Poor Drogo is caught in this oppressive game of patience, constantly torn between the idea of leaving, the shame of leaving (or deserting, as he feels it), or staying and waiting for the Tartars. As the years and decades pass, the movie shows us what men will sacrifice for a moment to validate their absurd existence, how they'll waste their entire lives waiting for something that may never come.

In this atmosphere friends leave, others die. Some grow old and retire, some are promoted. And always life goes on without much change. In a movie where fundamental aspects of human life are explored, it's no wonder that this movie is filled with scenes of intimacy and beauty. It's always heartbreaking when friends bid farewell, and there are many farewell scenes in this movie, some of the best I've seen. It's also sad to see when Tartars are spotted and the soldiers build up hopes, only to have them thwarted again and again.
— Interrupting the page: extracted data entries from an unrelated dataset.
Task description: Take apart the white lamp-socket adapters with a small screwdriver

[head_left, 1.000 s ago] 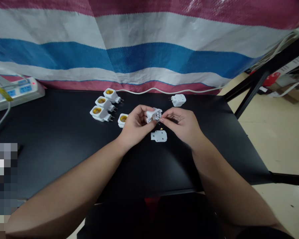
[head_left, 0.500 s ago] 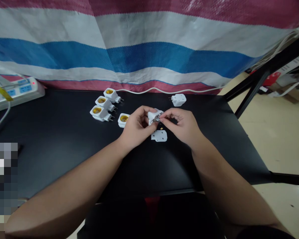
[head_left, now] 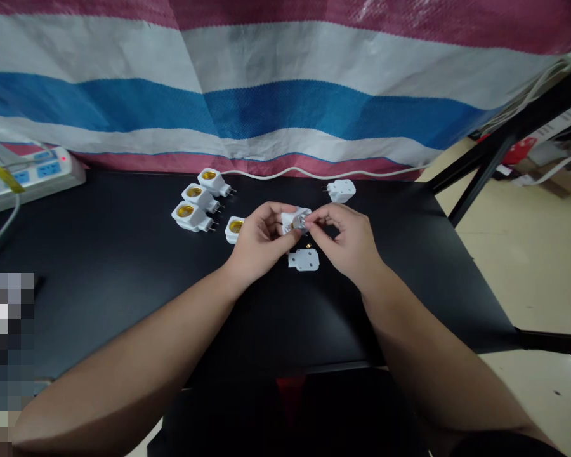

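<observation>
My left hand [head_left: 257,247] is closed around a white plug-in lamp socket housing [head_left: 290,219], whose hollow inside faces me and shows bits of metal. The fingers of my right hand [head_left: 347,238] are pinched together at the housing's right edge. Whatever lies between those fingertips is too small to make out. Just below my hands, a flat white cover plate [head_left: 306,259] with several holes rests on the table. A tiny brass-coloured piece [head_left: 309,245] lies just above that plate. Beside my left hand sits another lamp socket [head_left: 233,230], partly hidden by it.
Three white lamp sockets [head_left: 188,216] with gold-coloured threads and plug pins stand in a row at the back left. Another white socket [head_left: 341,190] lies at the back right. A power strip [head_left: 59,171] is at far left. A white cable [head_left: 266,176] runs along the black table's [head_left: 124,266] rear edge.
The housing has turned slightly in my left hand, so more of its inside shows. My right hand has shifted a little with its fingertips still at the housing.
</observation>
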Demonstrator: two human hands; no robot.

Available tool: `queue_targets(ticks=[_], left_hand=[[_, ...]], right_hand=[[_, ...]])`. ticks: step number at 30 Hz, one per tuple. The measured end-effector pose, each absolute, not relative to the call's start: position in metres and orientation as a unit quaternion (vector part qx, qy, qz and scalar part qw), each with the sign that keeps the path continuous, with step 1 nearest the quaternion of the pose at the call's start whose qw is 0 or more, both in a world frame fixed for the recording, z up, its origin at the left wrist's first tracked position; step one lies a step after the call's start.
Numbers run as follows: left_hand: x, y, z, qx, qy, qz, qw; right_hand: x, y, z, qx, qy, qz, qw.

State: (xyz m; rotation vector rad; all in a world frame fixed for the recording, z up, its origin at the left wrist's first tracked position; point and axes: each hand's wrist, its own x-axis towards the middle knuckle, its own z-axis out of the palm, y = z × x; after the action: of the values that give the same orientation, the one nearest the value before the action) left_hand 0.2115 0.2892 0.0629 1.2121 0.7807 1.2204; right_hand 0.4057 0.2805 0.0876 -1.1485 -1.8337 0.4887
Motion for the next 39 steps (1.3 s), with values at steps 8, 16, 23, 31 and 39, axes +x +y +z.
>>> queue_targets(ticks=[8, 16, 23, 31, 39], left_hand=[[0.211, 0.288, 0.065, 0.516, 0.345, 0.518, 0.589], [0.211, 0.288, 0.065, 0.522, 0.334, 0.510, 0.596], [0.212, 0.287, 0.063, 0.528, 0.326, 0.504, 0.600], [0.212, 0.288, 0.062, 0.531, 0.337, 0.504, 0.592], [0.213, 0.286, 0.063, 0.538, 0.344, 0.503, 0.583]], right_hand=[[0.405, 0.280, 0.085, -0.468, -0.728, 0.209, 0.455], [0.403, 0.281, 0.086, -0.470, -0.730, 0.207, 0.451], [0.402, 0.280, 0.085, -0.492, -0.700, 0.248, 0.454], [0.397, 0.279, 0.085, -0.510, -0.682, 0.240, 0.467], [0.394, 0.278, 0.080, -0.533, -0.658, 0.226, 0.481]])
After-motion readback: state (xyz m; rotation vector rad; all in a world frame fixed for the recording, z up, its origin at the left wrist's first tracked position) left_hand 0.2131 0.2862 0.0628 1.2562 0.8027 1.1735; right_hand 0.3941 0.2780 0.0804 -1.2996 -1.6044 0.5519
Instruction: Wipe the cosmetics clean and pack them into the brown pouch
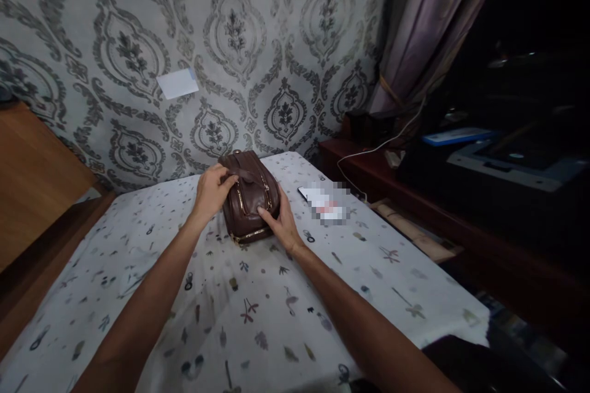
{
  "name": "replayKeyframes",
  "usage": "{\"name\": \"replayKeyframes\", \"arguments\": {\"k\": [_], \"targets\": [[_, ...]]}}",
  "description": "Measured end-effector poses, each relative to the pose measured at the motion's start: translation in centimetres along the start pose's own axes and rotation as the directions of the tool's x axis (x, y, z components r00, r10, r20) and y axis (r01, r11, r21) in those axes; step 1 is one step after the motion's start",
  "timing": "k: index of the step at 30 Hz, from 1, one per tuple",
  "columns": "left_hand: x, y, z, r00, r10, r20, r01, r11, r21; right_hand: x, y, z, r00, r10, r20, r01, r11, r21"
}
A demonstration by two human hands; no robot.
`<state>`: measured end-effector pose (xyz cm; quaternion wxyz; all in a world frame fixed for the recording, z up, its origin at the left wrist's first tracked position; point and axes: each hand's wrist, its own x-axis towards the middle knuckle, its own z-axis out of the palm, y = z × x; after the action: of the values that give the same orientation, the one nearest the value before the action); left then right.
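Observation:
A brown leather handbag (254, 215) with gold zippers and a strap across its top lies on the patterned white cloth. My left hand (212, 191) is closed at its left side, thumb and fingers pinched at the upper end of the left zipper (240, 198). Any pull tab between those fingertips is hidden. My right hand (284, 224) grips the bag's right side, its thumb resting on the top near the right zipper (268, 196) and its other fingers mostly out of sight behind the edge.
A phone (303, 194), partly blurred out, lies on the cloth-covered table (258, 319) right of the bag. Behind is a patterned wall with a white card (177, 84). A white cable (382, 146) runs over dark red furniture at right; a wooden panel (37, 178) stands at left.

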<state>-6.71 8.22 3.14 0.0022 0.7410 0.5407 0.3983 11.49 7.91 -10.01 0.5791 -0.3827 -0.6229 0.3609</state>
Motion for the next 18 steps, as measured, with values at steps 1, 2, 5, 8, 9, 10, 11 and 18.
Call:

The cast gathers some of the best European actors of the time: Jacques Perrin plays Drogo; Vittorio Gassman plays the Fortress' Colonel Filimore, an experienced and sensible man who contrasts with Major Mattis (Giuliano Gemma), a fanatic for rules and order. Max Von Sydow gives my favourite performance of the movie as Hortiz, a seasoned officer who embodies the hope that one's life dedicated to the Fortress will be validated by a Tartar attack. Smaller roles are filled in by amazing actors like Jean-Louis Trintignant, Francisco Rabal, Fernando Rey, Philippe Noirte and Helmut Griem.

From a visual point of view the movie is gorgeous. I read that Zurlini used Giorgio de Chirico's paintings to capture the feel of silence and stillness of the movie, and it shows. As the screen fills with vast landscapes and decrepit buildings, one can see de Chirico's mysterious piazzas and desolate buildings. Complemented by one of Morricone's best scores, Il Deserto dei Tartari stands as a great cinematic achievement.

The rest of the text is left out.